**** Raw data
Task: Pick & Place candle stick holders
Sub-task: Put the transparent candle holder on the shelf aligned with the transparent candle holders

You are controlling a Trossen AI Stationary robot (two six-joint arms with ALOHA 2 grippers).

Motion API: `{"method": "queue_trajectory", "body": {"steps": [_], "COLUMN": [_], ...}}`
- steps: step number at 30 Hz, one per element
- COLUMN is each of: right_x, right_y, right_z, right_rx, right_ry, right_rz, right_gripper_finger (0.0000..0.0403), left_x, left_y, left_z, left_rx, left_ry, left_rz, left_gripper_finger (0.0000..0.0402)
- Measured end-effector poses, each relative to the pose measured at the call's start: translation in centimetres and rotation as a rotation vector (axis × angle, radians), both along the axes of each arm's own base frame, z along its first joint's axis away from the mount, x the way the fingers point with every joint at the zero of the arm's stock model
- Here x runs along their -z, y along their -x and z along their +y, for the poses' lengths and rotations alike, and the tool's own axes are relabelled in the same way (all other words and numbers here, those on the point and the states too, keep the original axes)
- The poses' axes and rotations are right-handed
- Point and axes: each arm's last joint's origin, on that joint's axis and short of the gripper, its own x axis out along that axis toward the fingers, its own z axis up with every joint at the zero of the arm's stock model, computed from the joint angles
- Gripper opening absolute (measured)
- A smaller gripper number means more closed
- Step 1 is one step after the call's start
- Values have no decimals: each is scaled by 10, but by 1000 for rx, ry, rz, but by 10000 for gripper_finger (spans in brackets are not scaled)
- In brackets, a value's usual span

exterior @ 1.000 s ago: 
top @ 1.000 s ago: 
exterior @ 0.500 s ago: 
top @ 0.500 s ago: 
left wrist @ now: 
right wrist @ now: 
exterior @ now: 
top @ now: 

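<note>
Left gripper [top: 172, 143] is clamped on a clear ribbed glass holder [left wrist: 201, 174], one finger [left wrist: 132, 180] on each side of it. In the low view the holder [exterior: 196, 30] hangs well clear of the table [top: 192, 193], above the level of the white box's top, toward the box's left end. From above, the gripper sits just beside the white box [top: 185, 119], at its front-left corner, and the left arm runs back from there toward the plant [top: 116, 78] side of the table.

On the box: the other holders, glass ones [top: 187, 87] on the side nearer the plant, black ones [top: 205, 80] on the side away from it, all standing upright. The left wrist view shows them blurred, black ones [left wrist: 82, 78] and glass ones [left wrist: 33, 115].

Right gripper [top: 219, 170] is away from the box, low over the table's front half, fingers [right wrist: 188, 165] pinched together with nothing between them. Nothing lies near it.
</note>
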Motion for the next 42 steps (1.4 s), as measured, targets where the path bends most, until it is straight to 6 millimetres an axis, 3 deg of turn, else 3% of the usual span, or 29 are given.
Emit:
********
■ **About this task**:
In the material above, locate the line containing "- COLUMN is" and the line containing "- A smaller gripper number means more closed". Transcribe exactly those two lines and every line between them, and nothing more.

■ **Written solution**:
- COLUMN is each of: right_x, right_y, right_z, right_rx, right_ry, right_rz, right_gripper_finger (0.0000..0.0403), left_x, left_y, left_z, left_rx, left_ry, left_rz, left_gripper_finger (0.0000..0.0402)
- Measured end-effector poses, each relative to the pose measured at the call's start: translation in centimetres and rotation as a rotation vector (axis × angle, radians), both along the axes of each arm's own base frame, z along its first joint's axis away from the mount, x the way the fingers point with every joint at the zero of the arm's stock model
- Here x runs along their -z, y along their -x and z along their +y, for the poses' lengths and rotations alike, and the tool's own axes are relabelled in the same way (all other words and numbers here, those on the point and the states too, keep the original axes)
- The poses' axes and rotations are right-handed
- Point and axes: each arm's last joint's origin, on that joint's axis and short of the gripper, its own x axis out along that axis toward the fingers, its own z axis up with every joint at the zero of the arm's stock model, computed from the joint angles
- Gripper opening absolute (measured)
- A smaller gripper number means more closed

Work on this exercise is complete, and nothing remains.